### YOUR GOAL
Repeat the following data exactly, omitting pictures.

### INFORMATION SHOWN

----------

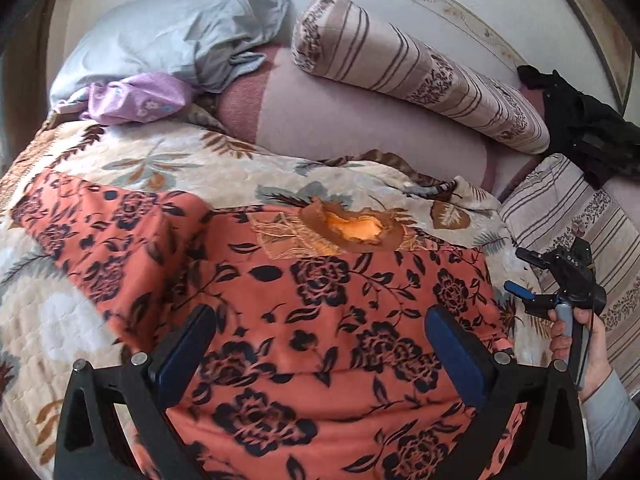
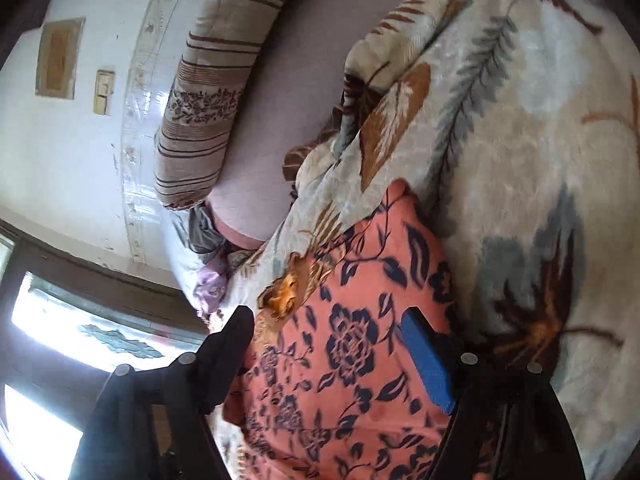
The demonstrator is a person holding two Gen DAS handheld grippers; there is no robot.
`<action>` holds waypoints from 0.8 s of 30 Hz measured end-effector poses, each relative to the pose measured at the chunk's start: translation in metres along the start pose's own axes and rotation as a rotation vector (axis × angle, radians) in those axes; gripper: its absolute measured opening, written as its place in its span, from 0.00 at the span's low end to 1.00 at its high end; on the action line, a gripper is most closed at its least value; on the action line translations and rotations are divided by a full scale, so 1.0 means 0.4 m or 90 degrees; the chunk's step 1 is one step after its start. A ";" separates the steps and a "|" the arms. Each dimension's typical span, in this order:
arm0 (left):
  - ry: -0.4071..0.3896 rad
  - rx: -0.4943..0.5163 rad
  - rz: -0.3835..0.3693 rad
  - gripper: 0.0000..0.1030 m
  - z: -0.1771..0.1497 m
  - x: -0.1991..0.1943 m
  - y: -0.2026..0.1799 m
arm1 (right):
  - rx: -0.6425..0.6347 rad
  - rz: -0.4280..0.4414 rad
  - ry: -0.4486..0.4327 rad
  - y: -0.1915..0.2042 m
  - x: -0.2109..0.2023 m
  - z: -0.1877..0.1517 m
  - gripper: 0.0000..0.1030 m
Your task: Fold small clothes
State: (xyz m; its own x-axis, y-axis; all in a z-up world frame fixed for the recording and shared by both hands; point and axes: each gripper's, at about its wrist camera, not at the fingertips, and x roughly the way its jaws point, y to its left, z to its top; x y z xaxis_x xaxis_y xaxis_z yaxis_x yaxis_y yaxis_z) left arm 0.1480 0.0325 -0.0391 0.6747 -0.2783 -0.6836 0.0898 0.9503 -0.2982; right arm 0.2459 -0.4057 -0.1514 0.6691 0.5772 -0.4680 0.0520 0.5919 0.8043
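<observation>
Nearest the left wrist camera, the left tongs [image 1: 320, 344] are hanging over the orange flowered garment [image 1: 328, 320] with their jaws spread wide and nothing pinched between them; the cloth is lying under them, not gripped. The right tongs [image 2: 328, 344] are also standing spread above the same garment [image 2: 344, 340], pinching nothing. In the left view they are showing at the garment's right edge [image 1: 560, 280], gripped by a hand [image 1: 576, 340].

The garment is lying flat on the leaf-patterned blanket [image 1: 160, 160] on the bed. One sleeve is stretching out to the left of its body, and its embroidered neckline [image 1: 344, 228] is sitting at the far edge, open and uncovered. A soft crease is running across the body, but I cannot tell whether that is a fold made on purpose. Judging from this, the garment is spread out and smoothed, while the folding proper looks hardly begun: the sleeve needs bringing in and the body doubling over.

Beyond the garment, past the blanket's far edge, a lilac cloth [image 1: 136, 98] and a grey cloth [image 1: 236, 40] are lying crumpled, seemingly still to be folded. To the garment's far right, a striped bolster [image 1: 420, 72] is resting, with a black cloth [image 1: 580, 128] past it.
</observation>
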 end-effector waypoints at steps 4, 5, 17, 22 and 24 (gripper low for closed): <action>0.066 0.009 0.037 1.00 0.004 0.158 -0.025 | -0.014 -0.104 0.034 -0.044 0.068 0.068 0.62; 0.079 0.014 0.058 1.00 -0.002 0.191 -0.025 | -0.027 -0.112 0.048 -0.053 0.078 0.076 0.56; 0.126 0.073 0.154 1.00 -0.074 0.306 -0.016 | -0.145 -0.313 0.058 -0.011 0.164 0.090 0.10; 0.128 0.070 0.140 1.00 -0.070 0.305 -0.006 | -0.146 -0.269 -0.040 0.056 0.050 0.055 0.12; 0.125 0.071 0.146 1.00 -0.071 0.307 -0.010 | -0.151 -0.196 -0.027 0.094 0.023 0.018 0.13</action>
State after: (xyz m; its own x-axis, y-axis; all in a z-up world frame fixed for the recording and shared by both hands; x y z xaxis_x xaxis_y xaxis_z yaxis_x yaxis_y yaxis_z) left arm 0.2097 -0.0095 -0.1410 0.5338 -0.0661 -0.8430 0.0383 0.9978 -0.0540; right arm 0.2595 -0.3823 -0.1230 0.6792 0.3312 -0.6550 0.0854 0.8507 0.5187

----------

### SOLUTION FOR THIS PROBLEM
The demonstrator is a person holding two Gen DAS handheld grippers; there is no robot.
`<action>` holds waypoints from 0.8 s of 30 Hz measured end-effector poses, each relative to the pose measured at the chunk's start: translation in metres along the start pose's own axes and rotation as a rotation vector (axis × angle, radians) in those axes; gripper: its absolute measured opening, written as its place in its span, from 0.00 at the span's low end to 1.00 at its high end; on the action line, a gripper is most closed at its least value; on the action line translations and rotations are divided by a full scale, so 1.0 means 0.4 m or 90 degrees; the chunk's step 1 is one step after its start. A ";" separates the steps and a "|" the arms. Each dimension's typical span, in this order:
arm0 (left):
  - ry: -0.4071..0.3896 rad
  - rx: -0.4943..0.5163 rad
  - rz: -0.3835..0.3693 rad
  - gripper: 0.0000..0.1030 m
  - z: -0.1771..0.1497 m
  - x: -0.1991..0.1943 m
  - y: -0.2026..0.1799 m
arm1 (right):
  - rx: -0.6425..0.6347 rad
  - rz: -0.4280..0.4414 rad
  - ry: -0.4486..0.4327 rad
  - y: -0.1915..0.2042 m
  - x: -0.2109..0.2023 m
  - z: -0.1877..0.1517 m
  - gripper: 0.0000..0.1030 m
Your task: Fold small clothes
State: (xyz m; its own x-axis, y-axis; all in a z-up world frame fixed for the recording and shared by both hands; point and axes: each gripper's, at about its wrist camera, not at the fingertips, and x roughly the way its jaws point, y to its left, z to its top; x y z xaxis_x xaxis_y xaxis_z yaxis_x yaxis_y yaxis_z) left arm 0.1480 0.0325 -0.0391 0.6747 -0.2783 -0.6836 0.0898 0.9503 -0.2982; right arm 0.2459 -0.4057 -0.1514 0.6691 0.5772 -0.4680 0.0520 0.5919 0.8043
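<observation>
Nearest the left wrist camera, the left tongs [image 1: 320, 344] are hanging over the orange flowered garment [image 1: 328, 320] with their jaws spread wide and nothing pinched between them; the cloth is lying under them, not gripped. The right tongs [image 2: 328, 344] are also standing spread above the same garment [image 2: 344, 340], pinching nothing. In the left view they are showing at the garment's right edge [image 1: 560, 280], gripped by a hand [image 1: 576, 340].

The garment is lying flat on the leaf-patterned blanket [image 1: 160, 160] on the bed. One sleeve is stretching out to the left of its body, and its embroidered neckline [image 1: 344, 228] is sitting at the far edge, open and uncovered. A soft crease is running across the body, but I cannot tell whether that is a fold made on purpose. Judging from this, the garment is spread out and smoothed, while the folding proper looks hardly begun: the sleeve needs bringing in and the body doubling over.

Beyond the garment, past the blanket's far edge, a lilac cloth [image 1: 136, 98] and a grey cloth [image 1: 236, 40] are lying crumpled, seemingly still to be folded. To the garment's far right, a striped bolster [image 1: 420, 72] is resting, with a black cloth [image 1: 580, 128] past it.
</observation>
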 end-effector waypoints at steps 4, 5, 17, 22 and 24 (gripper low for closed): <action>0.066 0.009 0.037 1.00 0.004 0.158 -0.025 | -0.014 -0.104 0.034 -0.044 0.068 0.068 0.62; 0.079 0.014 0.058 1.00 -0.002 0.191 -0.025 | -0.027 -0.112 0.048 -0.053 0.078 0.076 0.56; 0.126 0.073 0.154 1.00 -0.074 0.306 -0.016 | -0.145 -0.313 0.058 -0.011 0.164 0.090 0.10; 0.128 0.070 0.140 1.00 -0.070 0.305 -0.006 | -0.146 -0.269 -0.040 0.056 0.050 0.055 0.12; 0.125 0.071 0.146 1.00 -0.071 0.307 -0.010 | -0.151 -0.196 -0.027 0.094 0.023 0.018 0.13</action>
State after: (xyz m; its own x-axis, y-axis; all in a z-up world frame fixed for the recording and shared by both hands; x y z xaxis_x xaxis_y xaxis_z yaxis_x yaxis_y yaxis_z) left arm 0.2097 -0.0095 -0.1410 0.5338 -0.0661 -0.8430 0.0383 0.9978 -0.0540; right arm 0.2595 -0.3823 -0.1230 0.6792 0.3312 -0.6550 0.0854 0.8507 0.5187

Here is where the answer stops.